Migrações externas também tiveram um papel fundamental no desenvolvimento nacional, contribuindo de inúmeras formas para a expansão do conhecimento. Uma recente onda migratória – muito estimulada por situações de refúgio – continua trazendo riqueza cultural e étnica para as cidades brasileiras.

Portanto, neste Dia Internacional do Migrante (18/12), não faltam razões para comemorar a presença de migrantes de incontáveis origens em solo brasileiro. Por outro lado, não são poucos os motivos para se preocupar com questões que, de tão antigas, soam como repetitivas: dificuldades de integração, racismo, barreiras linguísticas e burocráticas, xenofobia e preconceito que ainda assolam grande parte das pessoas que escolhem sair de sua terra natal em busca de melhores oportunidades de vida.

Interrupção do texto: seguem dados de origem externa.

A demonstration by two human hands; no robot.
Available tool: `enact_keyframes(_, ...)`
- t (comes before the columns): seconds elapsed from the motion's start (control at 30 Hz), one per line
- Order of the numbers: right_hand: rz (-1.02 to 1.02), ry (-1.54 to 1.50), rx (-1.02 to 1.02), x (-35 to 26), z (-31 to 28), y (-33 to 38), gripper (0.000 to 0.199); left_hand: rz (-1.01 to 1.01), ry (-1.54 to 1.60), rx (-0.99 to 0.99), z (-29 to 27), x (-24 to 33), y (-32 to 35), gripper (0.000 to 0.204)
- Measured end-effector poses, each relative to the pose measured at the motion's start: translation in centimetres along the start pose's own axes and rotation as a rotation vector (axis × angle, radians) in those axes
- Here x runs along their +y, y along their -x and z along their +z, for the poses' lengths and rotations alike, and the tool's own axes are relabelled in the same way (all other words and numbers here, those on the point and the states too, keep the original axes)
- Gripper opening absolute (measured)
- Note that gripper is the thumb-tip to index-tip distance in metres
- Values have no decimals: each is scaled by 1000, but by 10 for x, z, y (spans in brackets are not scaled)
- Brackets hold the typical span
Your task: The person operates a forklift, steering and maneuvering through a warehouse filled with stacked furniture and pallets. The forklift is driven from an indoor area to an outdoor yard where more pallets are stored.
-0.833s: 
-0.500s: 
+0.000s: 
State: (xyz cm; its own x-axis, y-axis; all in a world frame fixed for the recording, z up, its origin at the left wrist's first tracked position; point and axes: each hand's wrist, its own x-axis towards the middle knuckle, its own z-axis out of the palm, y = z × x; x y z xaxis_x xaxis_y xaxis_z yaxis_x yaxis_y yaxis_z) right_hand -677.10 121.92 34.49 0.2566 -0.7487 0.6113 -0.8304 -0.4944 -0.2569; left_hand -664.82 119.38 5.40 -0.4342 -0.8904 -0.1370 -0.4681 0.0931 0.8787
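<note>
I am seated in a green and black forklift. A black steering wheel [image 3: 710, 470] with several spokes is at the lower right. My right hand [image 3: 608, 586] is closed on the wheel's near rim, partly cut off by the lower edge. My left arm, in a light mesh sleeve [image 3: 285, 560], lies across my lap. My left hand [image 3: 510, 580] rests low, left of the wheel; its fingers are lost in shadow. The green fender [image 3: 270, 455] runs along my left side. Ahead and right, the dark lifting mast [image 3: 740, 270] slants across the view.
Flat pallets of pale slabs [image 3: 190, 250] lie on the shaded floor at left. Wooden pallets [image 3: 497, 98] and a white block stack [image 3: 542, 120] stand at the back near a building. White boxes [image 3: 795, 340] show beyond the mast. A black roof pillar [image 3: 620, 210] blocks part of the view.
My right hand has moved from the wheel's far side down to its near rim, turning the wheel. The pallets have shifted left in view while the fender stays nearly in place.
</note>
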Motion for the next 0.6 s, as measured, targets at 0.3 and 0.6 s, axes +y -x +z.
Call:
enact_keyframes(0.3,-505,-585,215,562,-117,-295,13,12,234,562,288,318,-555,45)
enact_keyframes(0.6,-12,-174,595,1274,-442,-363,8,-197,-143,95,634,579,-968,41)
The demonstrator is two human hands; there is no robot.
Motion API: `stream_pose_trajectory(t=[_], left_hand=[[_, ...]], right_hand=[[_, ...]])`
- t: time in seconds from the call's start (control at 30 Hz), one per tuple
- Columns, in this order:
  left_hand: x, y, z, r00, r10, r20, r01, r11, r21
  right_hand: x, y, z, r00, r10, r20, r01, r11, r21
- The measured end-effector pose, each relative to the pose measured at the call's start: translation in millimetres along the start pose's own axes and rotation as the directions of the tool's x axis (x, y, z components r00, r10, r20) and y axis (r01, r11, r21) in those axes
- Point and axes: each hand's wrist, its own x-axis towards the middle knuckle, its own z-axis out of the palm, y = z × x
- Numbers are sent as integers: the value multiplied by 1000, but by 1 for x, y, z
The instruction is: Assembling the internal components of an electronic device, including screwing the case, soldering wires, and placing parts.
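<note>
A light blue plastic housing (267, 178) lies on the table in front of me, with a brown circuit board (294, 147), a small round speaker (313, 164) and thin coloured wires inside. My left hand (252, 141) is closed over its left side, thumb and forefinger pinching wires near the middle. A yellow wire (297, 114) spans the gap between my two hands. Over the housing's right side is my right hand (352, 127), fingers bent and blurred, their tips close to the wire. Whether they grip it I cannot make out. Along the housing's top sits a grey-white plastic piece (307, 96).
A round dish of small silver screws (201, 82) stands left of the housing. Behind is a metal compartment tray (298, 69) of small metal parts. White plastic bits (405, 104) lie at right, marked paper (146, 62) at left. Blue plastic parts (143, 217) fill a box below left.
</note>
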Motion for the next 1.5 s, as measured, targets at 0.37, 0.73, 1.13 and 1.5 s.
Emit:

No início de dezembro, a Câmara dos Deputados aprovou o Projeto de Lei 2516/15, que instaura uma nova Lei de Migrações em detrimento do antiquado Estatuto do Estrangeiro, estabelecido em 1980, durante a ditadura militar. De acordo com organizações envolvidas na discussão, como a Cáritas, a Conectas e a Missão Paz, o novo documento aborda o tema sob o ponto de vista dos direitos humanos.

Neste domingo (18/12), o evento Que Bom Retiro promove um festival de rua para comemorar a forte presença migrante no bairro central de São Paulo e valorizar as suas múltiplas expressões culturais.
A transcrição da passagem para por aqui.